- _TASK GOAL_:
The exercise asks you to copy every line below in which "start" appears.

- _Stored records_:
+ + + + + + +

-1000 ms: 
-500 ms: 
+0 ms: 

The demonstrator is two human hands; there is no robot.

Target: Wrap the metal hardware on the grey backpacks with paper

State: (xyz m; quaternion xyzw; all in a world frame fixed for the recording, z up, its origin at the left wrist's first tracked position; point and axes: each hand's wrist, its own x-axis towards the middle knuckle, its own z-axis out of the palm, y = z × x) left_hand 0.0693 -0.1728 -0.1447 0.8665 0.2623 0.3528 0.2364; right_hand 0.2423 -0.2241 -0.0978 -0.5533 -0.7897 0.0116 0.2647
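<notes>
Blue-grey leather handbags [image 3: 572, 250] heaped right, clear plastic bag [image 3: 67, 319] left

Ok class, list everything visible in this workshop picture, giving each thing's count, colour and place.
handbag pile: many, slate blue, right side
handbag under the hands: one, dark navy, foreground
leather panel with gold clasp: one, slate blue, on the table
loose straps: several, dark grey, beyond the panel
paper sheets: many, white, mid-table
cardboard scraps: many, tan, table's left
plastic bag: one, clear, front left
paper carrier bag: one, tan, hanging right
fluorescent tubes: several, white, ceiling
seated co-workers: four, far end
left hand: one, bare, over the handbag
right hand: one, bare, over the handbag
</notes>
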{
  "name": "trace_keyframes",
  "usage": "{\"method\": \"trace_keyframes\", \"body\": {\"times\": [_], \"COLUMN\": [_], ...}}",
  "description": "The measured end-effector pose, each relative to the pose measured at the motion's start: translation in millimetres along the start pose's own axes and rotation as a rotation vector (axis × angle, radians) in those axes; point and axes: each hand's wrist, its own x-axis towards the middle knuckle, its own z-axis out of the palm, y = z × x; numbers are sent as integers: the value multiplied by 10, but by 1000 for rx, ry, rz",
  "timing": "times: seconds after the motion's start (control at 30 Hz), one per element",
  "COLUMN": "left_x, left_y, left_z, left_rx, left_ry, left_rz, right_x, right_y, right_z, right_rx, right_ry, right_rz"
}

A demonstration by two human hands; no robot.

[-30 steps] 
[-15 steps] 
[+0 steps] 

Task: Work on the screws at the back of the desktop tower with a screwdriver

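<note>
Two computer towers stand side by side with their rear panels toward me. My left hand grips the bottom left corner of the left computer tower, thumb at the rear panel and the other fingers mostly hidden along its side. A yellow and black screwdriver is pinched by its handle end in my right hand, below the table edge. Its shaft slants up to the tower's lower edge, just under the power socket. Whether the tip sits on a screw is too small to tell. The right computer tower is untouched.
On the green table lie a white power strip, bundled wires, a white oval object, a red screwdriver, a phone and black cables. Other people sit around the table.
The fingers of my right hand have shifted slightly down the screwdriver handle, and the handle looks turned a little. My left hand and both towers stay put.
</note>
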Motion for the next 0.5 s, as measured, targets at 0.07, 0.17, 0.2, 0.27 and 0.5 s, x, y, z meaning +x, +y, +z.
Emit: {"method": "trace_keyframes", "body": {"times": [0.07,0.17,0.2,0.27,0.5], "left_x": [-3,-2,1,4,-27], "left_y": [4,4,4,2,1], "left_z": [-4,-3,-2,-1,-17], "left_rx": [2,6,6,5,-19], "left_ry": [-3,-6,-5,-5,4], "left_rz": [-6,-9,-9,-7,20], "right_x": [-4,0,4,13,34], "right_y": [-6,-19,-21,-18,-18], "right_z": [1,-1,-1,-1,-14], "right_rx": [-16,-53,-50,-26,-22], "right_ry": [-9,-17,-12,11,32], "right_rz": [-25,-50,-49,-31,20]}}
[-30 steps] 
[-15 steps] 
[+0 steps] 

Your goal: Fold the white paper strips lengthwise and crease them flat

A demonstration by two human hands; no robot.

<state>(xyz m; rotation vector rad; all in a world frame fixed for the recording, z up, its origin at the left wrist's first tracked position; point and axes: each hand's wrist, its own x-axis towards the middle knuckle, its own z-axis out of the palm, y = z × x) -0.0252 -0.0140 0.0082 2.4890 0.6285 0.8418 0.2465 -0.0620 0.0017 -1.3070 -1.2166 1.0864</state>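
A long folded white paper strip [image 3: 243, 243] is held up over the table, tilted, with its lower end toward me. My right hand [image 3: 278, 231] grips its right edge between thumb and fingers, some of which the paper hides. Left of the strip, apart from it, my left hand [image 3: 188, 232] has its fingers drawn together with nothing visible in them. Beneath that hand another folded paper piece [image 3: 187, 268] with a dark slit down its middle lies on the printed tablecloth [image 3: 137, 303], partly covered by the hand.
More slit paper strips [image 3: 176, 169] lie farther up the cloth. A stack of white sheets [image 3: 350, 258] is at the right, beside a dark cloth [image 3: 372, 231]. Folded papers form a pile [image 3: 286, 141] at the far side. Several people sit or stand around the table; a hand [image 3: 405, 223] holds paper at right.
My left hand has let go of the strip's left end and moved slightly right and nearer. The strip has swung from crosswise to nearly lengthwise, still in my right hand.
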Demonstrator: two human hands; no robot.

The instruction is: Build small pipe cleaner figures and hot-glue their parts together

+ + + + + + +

- _ANSWER TO THE EXERCISE_:
  "description": "The measured end-effector pose, each relative to the pose measured at the motion's start: translation in millimetres along the start pose's own axes and rotation as a rotation vector (axis × angle, radians) in those axes; point and axes: each hand's wrist, its own x-axis towards the middle knuckle, its own z-axis out of the palm, y = z × x; numbers are sent as integers: the value multiplied by 10, but by 1000 for rx, ry, rz",
  "timing": "times: seconds after the motion's start (control at 30 Hz), one per element",

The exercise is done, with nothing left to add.